[Work order] Exact copy, no pictures: return all the data below as written.

········

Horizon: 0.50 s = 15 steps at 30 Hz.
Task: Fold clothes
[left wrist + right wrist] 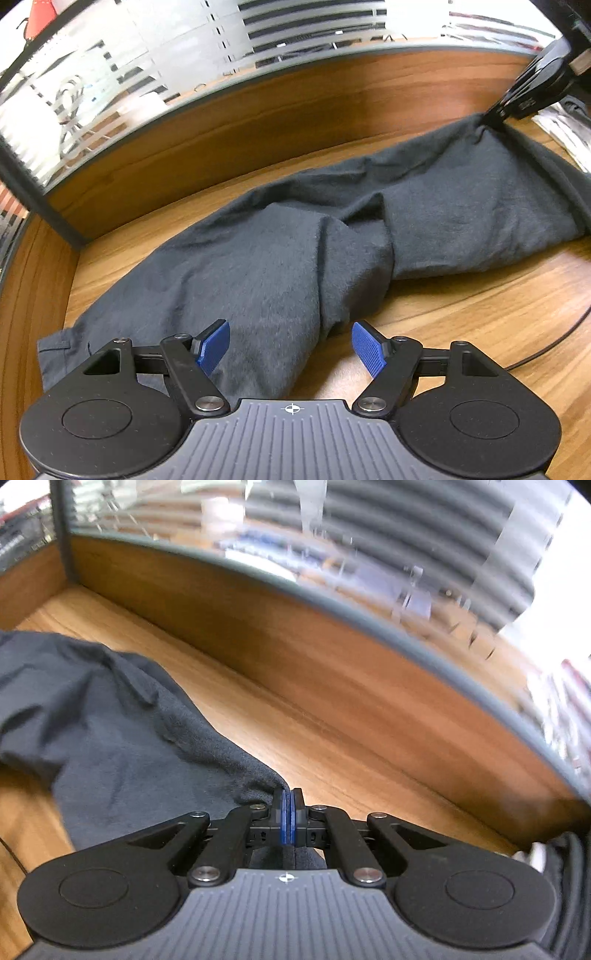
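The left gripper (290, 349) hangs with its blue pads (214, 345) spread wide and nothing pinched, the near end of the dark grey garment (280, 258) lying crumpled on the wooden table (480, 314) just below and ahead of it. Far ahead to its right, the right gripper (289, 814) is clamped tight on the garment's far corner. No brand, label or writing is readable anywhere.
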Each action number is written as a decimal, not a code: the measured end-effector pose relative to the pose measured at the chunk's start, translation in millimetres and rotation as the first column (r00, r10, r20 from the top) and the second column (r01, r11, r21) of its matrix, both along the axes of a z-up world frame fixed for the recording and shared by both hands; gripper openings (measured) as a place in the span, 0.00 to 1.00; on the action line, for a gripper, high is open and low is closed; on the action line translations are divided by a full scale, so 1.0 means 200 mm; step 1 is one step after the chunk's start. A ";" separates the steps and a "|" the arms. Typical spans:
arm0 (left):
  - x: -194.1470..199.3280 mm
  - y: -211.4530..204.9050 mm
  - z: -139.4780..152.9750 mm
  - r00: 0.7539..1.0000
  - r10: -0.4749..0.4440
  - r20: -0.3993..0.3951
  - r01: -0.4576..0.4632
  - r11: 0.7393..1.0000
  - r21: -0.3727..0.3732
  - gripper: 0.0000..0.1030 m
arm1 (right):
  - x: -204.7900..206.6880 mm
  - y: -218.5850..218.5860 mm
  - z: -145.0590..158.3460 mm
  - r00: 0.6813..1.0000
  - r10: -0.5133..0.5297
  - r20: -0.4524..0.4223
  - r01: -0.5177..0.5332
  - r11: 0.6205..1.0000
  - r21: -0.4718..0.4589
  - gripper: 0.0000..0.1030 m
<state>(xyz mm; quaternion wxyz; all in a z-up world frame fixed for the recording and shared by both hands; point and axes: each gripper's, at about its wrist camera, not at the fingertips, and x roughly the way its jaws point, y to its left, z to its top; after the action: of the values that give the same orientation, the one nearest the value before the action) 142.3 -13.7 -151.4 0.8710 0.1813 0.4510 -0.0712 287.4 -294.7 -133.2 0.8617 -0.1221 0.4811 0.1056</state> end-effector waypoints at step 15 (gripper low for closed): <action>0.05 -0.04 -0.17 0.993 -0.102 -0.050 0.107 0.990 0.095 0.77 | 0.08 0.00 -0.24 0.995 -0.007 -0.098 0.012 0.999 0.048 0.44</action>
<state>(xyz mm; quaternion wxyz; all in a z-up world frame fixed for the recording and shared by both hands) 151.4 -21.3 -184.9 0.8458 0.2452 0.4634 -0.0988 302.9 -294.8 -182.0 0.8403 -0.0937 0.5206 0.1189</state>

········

[Response to the exercise]
Horizon: 0.50 s = 15 steps at 30 Hz.
Task: Fold clothes
[left wrist + right wrist] 
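The left gripper (290, 349) hangs with its blue pads (214, 345) spread wide and nothing pinched, the near end of the dark grey garment (280, 258) lying crumpled on the wooden table (480, 314) just below and ahead of it. Far ahead to its right, the right gripper (289, 814) is clamped tight on the garment's far corner. No brand, label or writing is readable anywhere.
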Each action number is written as a decimal, not a code: the measured end-effector pose relative to the pose measured at the chunk's start, translation in millimetres and rotation as the first column (r00, r10, r20 from the top) and the second column (r01, r11, r21) of its matrix, both along the axes of a z-up world frame fixed for the recording and shared by both hands; gripper openings (measured) as a place in the span, 0.00 to 1.00; on the action line, for a gripper, high is open and low is closed; on the action line translations are divided by a full scale, so 1.0 means 200 mm; step 1 is one step after the chunk's start. A ";" separates the steps and a "|" the arms. Typical spans:
arm0 (left):
  - x: -194.1470..199.3280 mm
  - y: -211.4530..204.9050 mm
  - z: -139.4780..152.9750 mm
  - r00: 0.7539..1.0000
  - r10: -0.4749..0.4440
  - r20: -0.3993..0.3951
  - r01: -0.4576..0.4632
  - r11: 0.7393..1.0000
  - r21: -0.3727..0.3732
  - gripper: 0.0000..0.1030 m
arm1 (right):
  - x: -204.7900..206.6880 mm
  - y: -218.5850..218.5860 mm
  - z: -145.0590..158.3460 mm
  - r00: 0.6813..1.0000
  - r10: -0.5133..0.5297
  - r20: -0.4524..0.4223
  - r01: -0.5177..0.5332
  - r11: 0.6205..1.0000
  - r21: -0.4718..0.4589
  - gripper: 0.0000..0.1030 m
<state>(xyz mm; quaternion wxyz; all in a z-up world frame fixed for the recording and shared by both hands; point and axes: each gripper's, at about its wrist camera, not at the fingertips, and x roughly the way its jaws point, y to its left, z to its top; after the action: of the values that give the same orientation, the one nearest the value before the action) 142.3 -13.7 -151.4 0.8710 0.1813 0.4510 -0.0712 287.4 -294.7 -133.2 0.8617 -0.1221 0.4811 0.1056</state> end-effector waypoints at step 15 (gripper low for closed): <action>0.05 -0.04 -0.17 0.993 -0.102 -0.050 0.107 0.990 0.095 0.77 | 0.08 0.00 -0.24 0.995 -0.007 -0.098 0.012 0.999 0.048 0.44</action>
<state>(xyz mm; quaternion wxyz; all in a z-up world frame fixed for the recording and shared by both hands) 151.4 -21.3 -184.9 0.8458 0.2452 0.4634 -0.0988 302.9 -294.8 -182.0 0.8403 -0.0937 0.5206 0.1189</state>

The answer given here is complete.